__REQUIRED ACTION__
Below is a block of entries; repeat exactly the lines starting at the line that contains "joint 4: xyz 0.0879" and ending at the line that contains "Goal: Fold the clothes", both included.

◆ ◆ ◆ ◆

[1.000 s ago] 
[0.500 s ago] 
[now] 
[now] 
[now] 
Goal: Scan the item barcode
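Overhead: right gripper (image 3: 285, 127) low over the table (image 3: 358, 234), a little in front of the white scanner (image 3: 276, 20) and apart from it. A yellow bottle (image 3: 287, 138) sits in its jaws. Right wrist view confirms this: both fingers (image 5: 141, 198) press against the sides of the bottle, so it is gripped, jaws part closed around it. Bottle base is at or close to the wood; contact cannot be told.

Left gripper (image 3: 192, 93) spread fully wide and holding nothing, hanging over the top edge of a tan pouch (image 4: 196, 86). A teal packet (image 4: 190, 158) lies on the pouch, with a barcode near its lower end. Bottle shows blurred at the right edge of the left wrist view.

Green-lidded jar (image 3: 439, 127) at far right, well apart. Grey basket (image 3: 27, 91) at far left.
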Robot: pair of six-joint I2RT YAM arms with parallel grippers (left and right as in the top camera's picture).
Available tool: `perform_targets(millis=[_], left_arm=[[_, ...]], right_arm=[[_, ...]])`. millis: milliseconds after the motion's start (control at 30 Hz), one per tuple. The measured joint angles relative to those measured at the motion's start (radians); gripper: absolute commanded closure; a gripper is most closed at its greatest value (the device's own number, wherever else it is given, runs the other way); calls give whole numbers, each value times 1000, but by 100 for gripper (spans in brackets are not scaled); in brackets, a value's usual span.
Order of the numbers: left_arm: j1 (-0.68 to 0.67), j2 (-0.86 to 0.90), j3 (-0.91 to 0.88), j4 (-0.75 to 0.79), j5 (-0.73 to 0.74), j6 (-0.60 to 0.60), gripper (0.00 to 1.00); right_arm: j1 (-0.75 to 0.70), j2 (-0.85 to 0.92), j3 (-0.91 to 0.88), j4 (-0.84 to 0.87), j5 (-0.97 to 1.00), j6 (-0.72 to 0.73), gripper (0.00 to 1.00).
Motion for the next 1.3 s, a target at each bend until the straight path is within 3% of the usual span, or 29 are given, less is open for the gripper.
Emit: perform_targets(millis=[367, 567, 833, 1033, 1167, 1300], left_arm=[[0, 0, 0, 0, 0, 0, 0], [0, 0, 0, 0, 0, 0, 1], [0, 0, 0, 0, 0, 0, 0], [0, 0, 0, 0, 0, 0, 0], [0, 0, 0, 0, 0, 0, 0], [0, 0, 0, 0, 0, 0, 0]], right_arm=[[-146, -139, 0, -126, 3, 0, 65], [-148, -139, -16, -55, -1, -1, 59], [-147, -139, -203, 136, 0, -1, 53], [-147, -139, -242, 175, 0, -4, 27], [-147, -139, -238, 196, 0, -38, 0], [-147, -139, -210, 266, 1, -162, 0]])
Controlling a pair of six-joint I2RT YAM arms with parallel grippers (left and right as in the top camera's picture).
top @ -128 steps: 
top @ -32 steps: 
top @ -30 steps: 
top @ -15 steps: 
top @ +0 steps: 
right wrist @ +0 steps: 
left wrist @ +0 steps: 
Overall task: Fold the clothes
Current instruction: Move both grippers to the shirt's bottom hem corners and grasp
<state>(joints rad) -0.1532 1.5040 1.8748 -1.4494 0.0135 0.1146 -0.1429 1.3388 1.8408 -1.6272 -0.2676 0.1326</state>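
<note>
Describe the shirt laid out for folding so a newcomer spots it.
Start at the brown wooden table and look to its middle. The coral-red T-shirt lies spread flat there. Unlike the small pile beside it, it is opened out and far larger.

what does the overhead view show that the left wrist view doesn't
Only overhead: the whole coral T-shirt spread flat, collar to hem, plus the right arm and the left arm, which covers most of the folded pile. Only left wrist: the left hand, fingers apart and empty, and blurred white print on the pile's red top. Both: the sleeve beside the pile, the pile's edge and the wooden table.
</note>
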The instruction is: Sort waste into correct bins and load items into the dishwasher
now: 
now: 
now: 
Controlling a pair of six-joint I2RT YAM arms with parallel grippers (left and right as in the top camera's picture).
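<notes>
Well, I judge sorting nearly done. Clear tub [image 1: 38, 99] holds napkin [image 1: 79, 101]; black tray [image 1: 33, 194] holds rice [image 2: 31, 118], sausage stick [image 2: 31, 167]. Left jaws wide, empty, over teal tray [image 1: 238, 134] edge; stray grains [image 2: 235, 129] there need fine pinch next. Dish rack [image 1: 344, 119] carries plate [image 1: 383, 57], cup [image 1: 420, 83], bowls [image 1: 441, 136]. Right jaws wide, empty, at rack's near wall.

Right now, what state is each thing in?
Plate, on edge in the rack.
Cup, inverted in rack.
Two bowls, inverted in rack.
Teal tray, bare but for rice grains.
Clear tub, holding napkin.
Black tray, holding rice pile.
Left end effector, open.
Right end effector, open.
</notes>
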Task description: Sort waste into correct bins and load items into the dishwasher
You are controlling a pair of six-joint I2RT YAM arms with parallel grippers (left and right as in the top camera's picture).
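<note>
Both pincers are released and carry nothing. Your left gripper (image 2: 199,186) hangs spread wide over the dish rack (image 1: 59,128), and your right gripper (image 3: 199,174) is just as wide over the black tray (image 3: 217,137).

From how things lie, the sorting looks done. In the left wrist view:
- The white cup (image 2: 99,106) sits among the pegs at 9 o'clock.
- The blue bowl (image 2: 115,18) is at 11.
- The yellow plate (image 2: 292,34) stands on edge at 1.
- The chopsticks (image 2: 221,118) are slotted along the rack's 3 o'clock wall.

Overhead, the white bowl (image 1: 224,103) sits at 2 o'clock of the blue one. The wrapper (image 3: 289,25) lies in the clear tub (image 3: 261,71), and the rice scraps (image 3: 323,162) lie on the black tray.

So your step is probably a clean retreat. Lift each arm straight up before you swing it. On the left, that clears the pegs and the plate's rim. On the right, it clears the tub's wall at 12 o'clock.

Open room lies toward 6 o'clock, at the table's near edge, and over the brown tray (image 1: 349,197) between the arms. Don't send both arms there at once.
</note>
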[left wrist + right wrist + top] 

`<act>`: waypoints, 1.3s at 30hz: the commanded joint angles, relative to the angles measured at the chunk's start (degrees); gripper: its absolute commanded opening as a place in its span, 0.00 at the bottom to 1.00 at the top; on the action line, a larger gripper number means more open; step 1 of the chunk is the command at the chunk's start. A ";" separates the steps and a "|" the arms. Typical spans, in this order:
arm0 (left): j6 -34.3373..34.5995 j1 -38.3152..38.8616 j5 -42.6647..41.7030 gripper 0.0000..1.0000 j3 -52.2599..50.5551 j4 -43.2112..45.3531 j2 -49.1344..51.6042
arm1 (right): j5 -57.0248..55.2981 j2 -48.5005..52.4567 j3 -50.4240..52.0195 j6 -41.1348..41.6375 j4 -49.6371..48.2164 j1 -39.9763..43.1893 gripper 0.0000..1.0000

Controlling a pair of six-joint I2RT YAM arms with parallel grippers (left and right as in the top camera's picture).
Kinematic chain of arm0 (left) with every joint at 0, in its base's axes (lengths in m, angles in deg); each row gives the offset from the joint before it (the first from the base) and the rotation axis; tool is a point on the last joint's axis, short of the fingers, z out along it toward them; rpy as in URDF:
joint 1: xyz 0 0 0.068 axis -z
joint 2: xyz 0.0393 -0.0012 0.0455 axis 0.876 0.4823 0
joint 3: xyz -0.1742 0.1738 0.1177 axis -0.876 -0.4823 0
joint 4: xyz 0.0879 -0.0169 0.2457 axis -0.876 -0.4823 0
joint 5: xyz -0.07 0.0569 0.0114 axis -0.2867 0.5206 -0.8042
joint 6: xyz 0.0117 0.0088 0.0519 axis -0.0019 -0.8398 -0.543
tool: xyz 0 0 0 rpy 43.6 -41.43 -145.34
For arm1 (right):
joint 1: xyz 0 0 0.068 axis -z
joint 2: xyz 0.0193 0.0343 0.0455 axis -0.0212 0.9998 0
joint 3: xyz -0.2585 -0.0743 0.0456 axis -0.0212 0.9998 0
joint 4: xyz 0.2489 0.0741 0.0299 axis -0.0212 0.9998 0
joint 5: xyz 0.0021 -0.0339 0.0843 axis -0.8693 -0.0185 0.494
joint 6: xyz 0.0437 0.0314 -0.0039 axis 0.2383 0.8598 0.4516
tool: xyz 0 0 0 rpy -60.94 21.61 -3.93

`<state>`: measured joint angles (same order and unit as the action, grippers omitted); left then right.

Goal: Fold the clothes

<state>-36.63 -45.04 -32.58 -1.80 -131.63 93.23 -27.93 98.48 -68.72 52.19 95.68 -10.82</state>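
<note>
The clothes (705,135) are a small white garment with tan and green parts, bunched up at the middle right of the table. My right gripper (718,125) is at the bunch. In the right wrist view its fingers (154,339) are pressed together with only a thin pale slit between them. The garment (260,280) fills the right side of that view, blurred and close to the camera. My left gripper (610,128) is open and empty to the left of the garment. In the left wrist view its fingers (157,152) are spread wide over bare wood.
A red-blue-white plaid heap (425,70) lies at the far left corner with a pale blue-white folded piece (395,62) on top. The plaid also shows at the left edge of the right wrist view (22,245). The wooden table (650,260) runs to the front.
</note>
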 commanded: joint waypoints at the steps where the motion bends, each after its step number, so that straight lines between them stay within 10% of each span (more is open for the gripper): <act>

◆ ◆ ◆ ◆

__RESULT OF THE EXERCISE__
joint 4: xyz 0.0879 -0.0169 0.2457 axis -0.876 -0.4823 0
joint 5: xyz -0.07 0.0569 0.0114 axis -0.2867 0.5206 -0.8042
joint 6: xyz 0.0117 0.0088 0.0519 axis -0.0019 -0.8398 -0.543
tool: xyz 0 0 0 rpy 43.6 -41.43 -145.34
For arm1 (right):
joint 1: xyz 0 0 0.068 axis -z
joint 2: xyz 0.0193 0.0343 0.0455 axis -0.0212 0.9998 0
joint 3: xyz -0.2585 -0.0743 0.0456 axis -0.0212 0.9998 0
joint 4: xyz 0.2489 0.0741 0.0299 axis -0.0212 0.9998 0
joint 5: xyz 0.0021 -0.0339 0.0843 axis -0.8693 -0.0185 0.494
joint 6: xyz 0.0437 0.0314 -0.0039 axis 0.2383 0.8598 0.4516
tool: xyz 0 0 0 rpy -60.94 21.61 -3.93

`<state>`: measured joint angles (same order and unit as the action, grippers omitted); left then right.

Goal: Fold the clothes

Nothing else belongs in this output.